Being a hero means people know what you did. Being a spy means, sometimes, being hated.

Jar Jar can live with it, but he doesn’t have to like it.

It’s been a couple months since he’s had an assignment with Vader, and he has a couple of days off, so he heads out to find Arrow late that night. He has an entirely fictional drinking problem that he “hides poorly”, so the guards of the Imperial palace are used to him doing a terrible job of sneaking away and taking his speeder down to the lower levels.

He starts off at a less sketchy location, where occasionally some of Arrow’s friends meet. He rarely sees her there, but if the friends are around, they can tell him where to go or if she’s even on-planet. When he’s inside, he pushes through the refreshingly non-rowdy crowds to look at the tables. No familiar faces or head shapes, so he heads back out.

The next three bars are all busts, too.
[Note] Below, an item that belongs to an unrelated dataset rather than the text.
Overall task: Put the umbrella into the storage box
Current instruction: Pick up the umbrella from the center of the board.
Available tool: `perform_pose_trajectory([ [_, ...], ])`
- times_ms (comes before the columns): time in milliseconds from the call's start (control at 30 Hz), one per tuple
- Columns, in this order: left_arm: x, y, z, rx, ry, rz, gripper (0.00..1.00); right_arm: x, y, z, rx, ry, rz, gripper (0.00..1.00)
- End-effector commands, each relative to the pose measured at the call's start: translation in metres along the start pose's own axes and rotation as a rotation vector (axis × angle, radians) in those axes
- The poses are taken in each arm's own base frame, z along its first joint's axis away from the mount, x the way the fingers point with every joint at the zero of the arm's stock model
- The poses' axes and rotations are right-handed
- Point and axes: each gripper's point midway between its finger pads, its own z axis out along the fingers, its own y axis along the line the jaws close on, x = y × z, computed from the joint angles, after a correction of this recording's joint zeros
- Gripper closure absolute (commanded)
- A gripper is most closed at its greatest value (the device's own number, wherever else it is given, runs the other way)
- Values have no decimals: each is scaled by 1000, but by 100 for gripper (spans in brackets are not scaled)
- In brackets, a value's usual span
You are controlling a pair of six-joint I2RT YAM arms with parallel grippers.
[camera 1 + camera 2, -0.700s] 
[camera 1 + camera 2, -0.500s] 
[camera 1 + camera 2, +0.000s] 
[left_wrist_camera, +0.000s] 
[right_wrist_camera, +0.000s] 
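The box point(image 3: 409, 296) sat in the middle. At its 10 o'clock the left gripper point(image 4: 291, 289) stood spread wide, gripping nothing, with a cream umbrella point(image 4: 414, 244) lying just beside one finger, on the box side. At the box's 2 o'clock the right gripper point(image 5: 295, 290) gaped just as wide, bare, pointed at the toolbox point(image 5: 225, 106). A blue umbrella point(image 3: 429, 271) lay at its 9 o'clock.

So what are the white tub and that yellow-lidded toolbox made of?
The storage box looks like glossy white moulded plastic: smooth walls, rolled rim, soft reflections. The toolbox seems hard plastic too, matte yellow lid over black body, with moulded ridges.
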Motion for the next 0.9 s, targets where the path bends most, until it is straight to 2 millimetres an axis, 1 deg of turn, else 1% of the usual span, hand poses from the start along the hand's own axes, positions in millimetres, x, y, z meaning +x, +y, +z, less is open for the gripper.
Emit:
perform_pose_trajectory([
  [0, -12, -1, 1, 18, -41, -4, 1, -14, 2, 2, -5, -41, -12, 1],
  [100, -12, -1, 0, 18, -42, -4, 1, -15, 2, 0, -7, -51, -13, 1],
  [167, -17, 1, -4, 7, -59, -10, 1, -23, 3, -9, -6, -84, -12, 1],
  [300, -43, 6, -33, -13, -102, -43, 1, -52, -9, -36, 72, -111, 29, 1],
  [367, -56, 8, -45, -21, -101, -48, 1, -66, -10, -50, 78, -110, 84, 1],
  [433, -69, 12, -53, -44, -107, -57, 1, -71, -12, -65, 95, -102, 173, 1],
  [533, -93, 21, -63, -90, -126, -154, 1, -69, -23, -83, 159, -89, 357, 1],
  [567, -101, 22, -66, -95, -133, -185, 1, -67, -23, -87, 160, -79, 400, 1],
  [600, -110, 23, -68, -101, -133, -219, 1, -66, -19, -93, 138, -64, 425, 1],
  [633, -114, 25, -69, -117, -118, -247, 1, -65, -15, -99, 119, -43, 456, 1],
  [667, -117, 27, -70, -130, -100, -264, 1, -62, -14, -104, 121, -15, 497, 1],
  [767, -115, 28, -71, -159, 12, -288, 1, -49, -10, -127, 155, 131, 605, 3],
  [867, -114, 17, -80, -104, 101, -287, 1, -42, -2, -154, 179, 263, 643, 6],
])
As he’s heading out of the third, he sees a fight break out across the street, and the old instinctive question —  _ what would Qui-Gon do? _ — runs through his mind. He forces himself to turn away, even as he can practically feel Qui-Gon’s lightsaber burning into his hip.

(He’s not sure why he still carries it. It was bad enough before and it’s insanely dangerous now. But every day he still clips it on, inside his robes, out of sight. He can’t go without it. He feels naked, or worse… lost.)

The sounds of shouting and jeering as people watch the fight fade away as he gets on his speeder and goes. He sends out a little thought into the Force or whatever else is up there that no one gets badly hurt.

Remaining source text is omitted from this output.